GS: The casting process is always really complex as I have a very clear idea of how I want the performers to look and what voices they bring. For both the Hermès piece and my last film Quarantaine (2020), it took a long time to find the right people, months of searching and meeting people. When I perform inside my work it’s a very insular and personal process, often just me and the camera. For my film THEDA (2007), I built all the sets in my studio and worked for a year filming myself in the various Theda Bara inspired roles, so became totally absorbed into the character. The way I work with a bigger cast definitely has some connection to this, I feel the need to demonstrate rather than just describe, it’s quite mediumistic, transferring my movement and voice into them. I like to work with a mix of professional and non-professional performers as the non-pros bring something magical and otherworldly. It often feels like the less experienced person is a stand-in for me in some way—I relate to them more strongly as they are working things out on their feet and negotiating this strange environment they find themselves in. 

NR: There are characters, themes and motifs – the brain, the bubble – that reoccur in your work; did you always attend to develop your practice in this way? Or did it just occur over time? 

GS: All the pieces I’ve made from the very beginning are completely interlinked. It happens naturally that one work leads to the next, so the themes and motifs overlap and merge. Sometimes an element in a work I made twenty-five years ago might suddenly appear in something new. A performance work I made at the Stedelijk Museum Amsterdam in 1995 called The Hungry Brain suddenly started to inform a work I was developing in 2013 which eventually became Before Le Cerveau Affamé a new performance and installation piece. In this work I created an illustrated set of predictive cards (Le Cerveau Affamé), the suits were the bubble, the hand, the brain and the cat. These cards found their way into my film Quarantaine. The cards appear in a critical scene in ‘The Grey Room’ where a group of waiting women are chosen for a card reading—the cards selected guide them to the next level of the journey in the film’s narrative. Sometimes it seems like one big Gesamtkunstwerk!

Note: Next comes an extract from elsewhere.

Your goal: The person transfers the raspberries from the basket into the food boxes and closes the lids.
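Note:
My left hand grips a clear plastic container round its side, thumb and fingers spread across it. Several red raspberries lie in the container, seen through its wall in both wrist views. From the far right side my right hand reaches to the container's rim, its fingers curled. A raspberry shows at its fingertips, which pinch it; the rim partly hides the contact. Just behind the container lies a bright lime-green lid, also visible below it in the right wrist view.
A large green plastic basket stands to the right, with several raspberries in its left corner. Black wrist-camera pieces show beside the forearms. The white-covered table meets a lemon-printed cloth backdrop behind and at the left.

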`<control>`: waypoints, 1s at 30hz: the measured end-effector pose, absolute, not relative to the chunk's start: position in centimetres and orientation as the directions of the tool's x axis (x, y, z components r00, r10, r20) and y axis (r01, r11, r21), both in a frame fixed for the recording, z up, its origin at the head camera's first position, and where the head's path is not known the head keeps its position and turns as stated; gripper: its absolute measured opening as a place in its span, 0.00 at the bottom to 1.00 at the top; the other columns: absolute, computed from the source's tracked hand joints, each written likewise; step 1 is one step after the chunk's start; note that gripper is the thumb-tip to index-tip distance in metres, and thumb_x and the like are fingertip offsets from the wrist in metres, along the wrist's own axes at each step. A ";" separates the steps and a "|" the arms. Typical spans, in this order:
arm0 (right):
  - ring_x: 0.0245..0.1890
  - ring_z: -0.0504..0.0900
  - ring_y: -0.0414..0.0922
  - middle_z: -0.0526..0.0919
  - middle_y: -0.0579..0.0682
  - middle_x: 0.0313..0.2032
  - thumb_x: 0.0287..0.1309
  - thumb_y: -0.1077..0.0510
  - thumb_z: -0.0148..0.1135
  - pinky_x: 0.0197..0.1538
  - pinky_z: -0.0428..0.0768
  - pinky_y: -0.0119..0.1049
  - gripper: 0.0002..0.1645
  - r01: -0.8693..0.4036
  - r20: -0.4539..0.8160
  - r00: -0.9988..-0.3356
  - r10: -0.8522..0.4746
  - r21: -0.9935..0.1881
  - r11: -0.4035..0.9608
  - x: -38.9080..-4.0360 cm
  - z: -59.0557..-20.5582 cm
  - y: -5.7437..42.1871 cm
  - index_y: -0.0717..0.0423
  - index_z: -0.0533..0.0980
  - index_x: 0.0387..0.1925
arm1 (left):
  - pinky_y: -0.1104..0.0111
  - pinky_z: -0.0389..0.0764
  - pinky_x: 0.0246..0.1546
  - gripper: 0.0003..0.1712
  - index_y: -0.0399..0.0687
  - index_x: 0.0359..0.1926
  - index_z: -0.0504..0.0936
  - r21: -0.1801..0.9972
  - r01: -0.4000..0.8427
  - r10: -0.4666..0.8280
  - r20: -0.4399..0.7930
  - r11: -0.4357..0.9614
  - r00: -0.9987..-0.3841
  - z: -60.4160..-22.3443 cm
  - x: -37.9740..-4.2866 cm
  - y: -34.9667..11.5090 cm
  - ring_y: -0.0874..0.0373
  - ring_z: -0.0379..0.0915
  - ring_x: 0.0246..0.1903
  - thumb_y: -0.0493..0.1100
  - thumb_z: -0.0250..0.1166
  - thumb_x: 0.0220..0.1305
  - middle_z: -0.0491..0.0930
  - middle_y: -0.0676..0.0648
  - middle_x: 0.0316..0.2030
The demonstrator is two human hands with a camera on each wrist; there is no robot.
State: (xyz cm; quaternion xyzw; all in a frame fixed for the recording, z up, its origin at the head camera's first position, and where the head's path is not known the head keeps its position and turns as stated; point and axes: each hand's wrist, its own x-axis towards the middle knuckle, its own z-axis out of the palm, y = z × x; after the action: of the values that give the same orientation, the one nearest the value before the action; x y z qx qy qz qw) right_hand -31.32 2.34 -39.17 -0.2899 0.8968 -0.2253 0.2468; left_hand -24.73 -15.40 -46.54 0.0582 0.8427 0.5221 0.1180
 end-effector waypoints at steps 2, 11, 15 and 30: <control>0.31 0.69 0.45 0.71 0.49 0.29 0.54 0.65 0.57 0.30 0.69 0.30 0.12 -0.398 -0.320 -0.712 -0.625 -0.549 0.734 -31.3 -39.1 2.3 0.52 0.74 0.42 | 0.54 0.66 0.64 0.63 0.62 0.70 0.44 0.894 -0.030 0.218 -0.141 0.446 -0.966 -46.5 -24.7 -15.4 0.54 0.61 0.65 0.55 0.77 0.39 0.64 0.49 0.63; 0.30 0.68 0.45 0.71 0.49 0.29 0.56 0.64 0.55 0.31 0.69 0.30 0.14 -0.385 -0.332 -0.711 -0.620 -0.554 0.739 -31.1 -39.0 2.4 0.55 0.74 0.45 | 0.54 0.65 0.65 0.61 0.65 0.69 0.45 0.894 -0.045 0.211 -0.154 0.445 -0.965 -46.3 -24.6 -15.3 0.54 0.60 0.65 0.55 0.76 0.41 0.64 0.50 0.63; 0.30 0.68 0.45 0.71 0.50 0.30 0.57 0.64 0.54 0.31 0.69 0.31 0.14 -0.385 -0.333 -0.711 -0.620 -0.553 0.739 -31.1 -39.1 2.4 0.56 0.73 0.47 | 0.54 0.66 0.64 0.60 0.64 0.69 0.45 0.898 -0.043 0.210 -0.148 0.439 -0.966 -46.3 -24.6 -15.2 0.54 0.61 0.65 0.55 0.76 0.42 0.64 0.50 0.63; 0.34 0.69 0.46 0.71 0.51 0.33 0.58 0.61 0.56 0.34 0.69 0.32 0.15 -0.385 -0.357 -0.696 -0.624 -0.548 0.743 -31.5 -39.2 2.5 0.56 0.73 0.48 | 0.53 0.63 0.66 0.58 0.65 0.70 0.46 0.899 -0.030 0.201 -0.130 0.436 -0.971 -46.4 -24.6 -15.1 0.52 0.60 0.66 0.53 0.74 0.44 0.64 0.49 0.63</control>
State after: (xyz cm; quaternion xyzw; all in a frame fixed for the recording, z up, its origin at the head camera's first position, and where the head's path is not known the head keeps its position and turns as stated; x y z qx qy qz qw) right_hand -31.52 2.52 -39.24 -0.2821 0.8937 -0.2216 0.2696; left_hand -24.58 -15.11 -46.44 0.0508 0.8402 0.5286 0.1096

NR: As an extension of that, in The Voices of Quarantaine you make reference to De Quincey’s The Palimpsest of the Human Brain which seemed to be an apt description of your work. Would you say that your work is palimpsestic?

GS: I think my last answer definitely describes a very palimpsestic way of working. I enjoyed making the performance lecture, The Voices of Quarantaine (2021), as I got to reveal some hidden details at the heart of my film Quarantaine. There are so many layers of meaning in my work it can baffle some people, so it’s useful to be able to unpeel these for the viewer. Although the lecture itself was something of a palimpsest too. While I was reading De Quincey, I realised that his essays had directly inspired Dario Argento’s 1977 masterwork Suspiria which in turn had inspired the forest wall-mural I had painted in a scene in Quarantaine. At the very beginning of Quarantaine we follow two women through an arboreal portal in a city park which leads them into a school of instruction—the first room they encounter has the eerie wall painting. The mural in Suspiria had always haunted me so it became an ominous character within my film—it holds another portal to take the initiates onto the next stage of the voyage.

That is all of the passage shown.